**What this task involves:** Your task is to repeat the entries exactly. Leave the pictures out.

**Exercise materials:**

● ● ●

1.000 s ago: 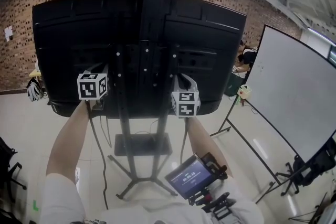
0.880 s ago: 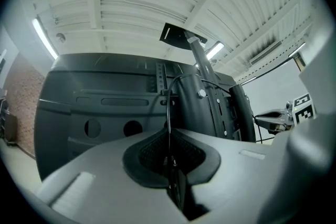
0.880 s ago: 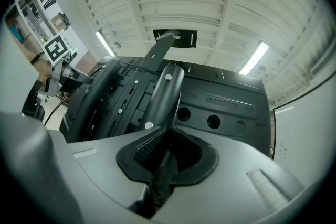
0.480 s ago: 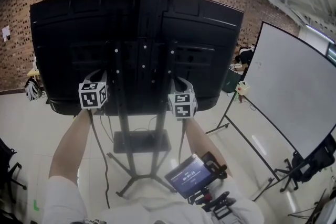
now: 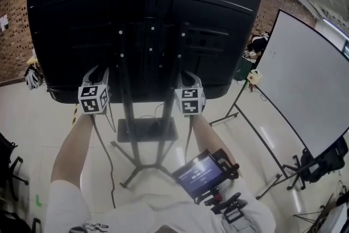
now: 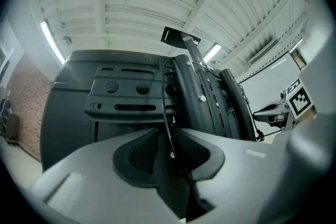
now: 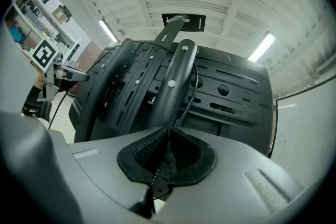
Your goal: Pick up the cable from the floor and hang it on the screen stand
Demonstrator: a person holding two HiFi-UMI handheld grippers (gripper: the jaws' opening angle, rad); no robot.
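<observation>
Head view: both grippers are raised against the back of the screen [image 5: 71,35], one on each side of the stand [image 5: 158,19].
- Left gripper [image 5: 98,75]: just left of the column, near the screen's lower edge.
- Right gripper [image 5: 185,79]: just right of the column, at about the same height.

Left gripper view: the left gripper [image 6: 167,147] has its jaws drawn close on the cable [image 6: 166,107]. The thin black line runs up from between the ribbed pads [image 6: 140,152] toward the screen back beside the column.

Right gripper view: the right gripper [image 7: 167,144] is clamped on the cable [image 7: 193,92]. The pads [image 7: 152,148] meet around it. A thicker ribbed section sits just under them, and the line above curves up along the stand's rounded bar [image 7: 176,78].

Cable [image 5: 103,158] in head view: one black strand hangs from the left gripper to the floor. A second strand drops below the right gripper, beside the stand's legs [image 5: 143,167].

Also seen: a whiteboard [image 5: 305,84] on the person's right, well apart from the stand, and a small display [image 5: 200,174] at chest level.
</observation>
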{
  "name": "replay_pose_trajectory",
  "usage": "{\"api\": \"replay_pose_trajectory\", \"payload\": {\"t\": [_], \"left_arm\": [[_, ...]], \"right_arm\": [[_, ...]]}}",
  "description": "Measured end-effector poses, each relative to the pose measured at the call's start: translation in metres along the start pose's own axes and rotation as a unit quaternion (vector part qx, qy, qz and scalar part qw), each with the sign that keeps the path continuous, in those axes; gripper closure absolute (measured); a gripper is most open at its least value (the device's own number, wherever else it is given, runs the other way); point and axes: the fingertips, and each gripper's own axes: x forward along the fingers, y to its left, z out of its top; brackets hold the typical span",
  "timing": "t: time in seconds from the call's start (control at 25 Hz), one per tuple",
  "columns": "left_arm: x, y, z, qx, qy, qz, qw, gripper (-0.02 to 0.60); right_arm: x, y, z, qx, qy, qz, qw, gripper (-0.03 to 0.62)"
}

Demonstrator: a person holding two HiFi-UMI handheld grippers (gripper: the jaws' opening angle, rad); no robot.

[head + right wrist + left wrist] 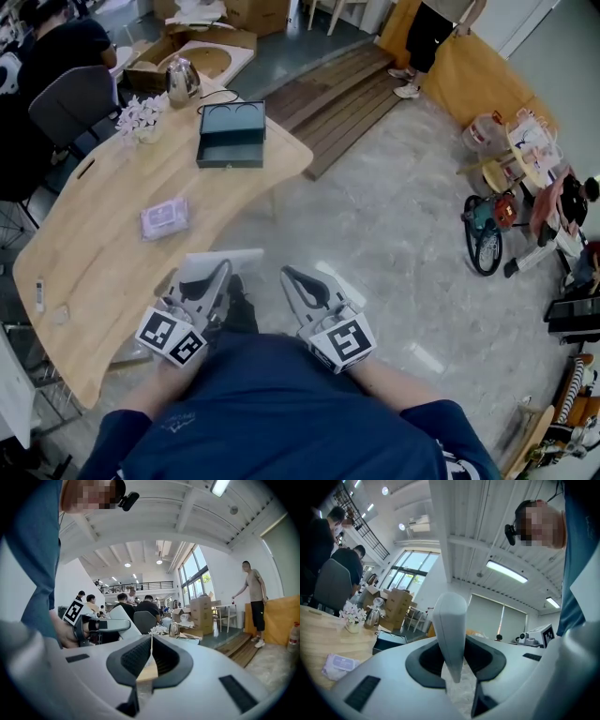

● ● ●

**Result below:**
1.000 s ago: 
0.880 s ago: 
0.880 s ago: 
0.480 s ago: 
now: 
now: 
now: 
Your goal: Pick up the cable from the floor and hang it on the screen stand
Demonstrator: a person holding two HiFi-UMI handheld grippers (gripper: the jaws' opening angle, rad); no robot.
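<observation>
Head view: both grippers are raised against the back of the screen [image 5: 71,35], one on each side of the stand [image 5: 158,19].
- Left gripper [image 5: 98,75]: just left of the column, near the screen's lower edge.
- Right gripper [image 5: 185,79]: just right of the column, at about the same height.

Left gripper view: the left gripper [image 6: 167,147] has its jaws drawn close on the cable [image 6: 166,107]. The thin black line runs up from between the ribbed pads [image 6: 140,152] toward the screen back beside the column.

Right gripper view: the right gripper [image 7: 167,144] is clamped on the cable [image 7: 193,92]. The pads [image 7: 152,148] meet around it. A thicker ribbed section sits just under them, and the line above curves up along the stand's rounded bar [image 7: 176,78].

Cable [image 5: 103,158] in head view: one black strand hangs from the left gripper to the floor. A second strand drops below the right gripper, beside the stand's legs [image 5: 143,167].

Also seen: a whiteboard [image 5: 305,84] on the person's right, well apart from the stand, and a small display [image 5: 200,174] at chest level.
</observation>
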{
  "name": "replay_pose_trajectory",
  "usage": "{\"api\": \"replay_pose_trajectory\", \"payload\": {\"t\": [_], \"left_arm\": [[_, ...]], \"right_arm\": [[_, ...]]}}",
  "description": "Measured end-effector poses, each relative to the pose measured at the call's start: translation in metres along the start pose's own axes and rotation as a unit quaternion (vector part qx, qy, qz and scalar part qw), each with the sign that keeps the path continuous, in those axes; gripper closure absolute (measured); a gripper is most open at its least value (the device's own number, wherever else it is given, runs the other way); point and axes: the fingertips, and each gripper's own axes: x forward along the fingers, y to its left, z out of its top; brackets hold the typical span",
  "timing": "t: time in seconds from the call's start (control at 25 Hz), one per tuple",
  "columns": "left_arm: x, y, z, qx, qy, qz, qw, gripper (-0.02 to 0.60); right_arm: x, y, z, qx, qy, qz, qw, gripper (-0.03 to 0.62)"
}

Demonstrator: a person holding two HiFi-UMI handheld grippers (gripper: the jaws' opening angle, rad); no robot.

[head + right wrist + left wrist] 

With the answer given, the exercise is complete.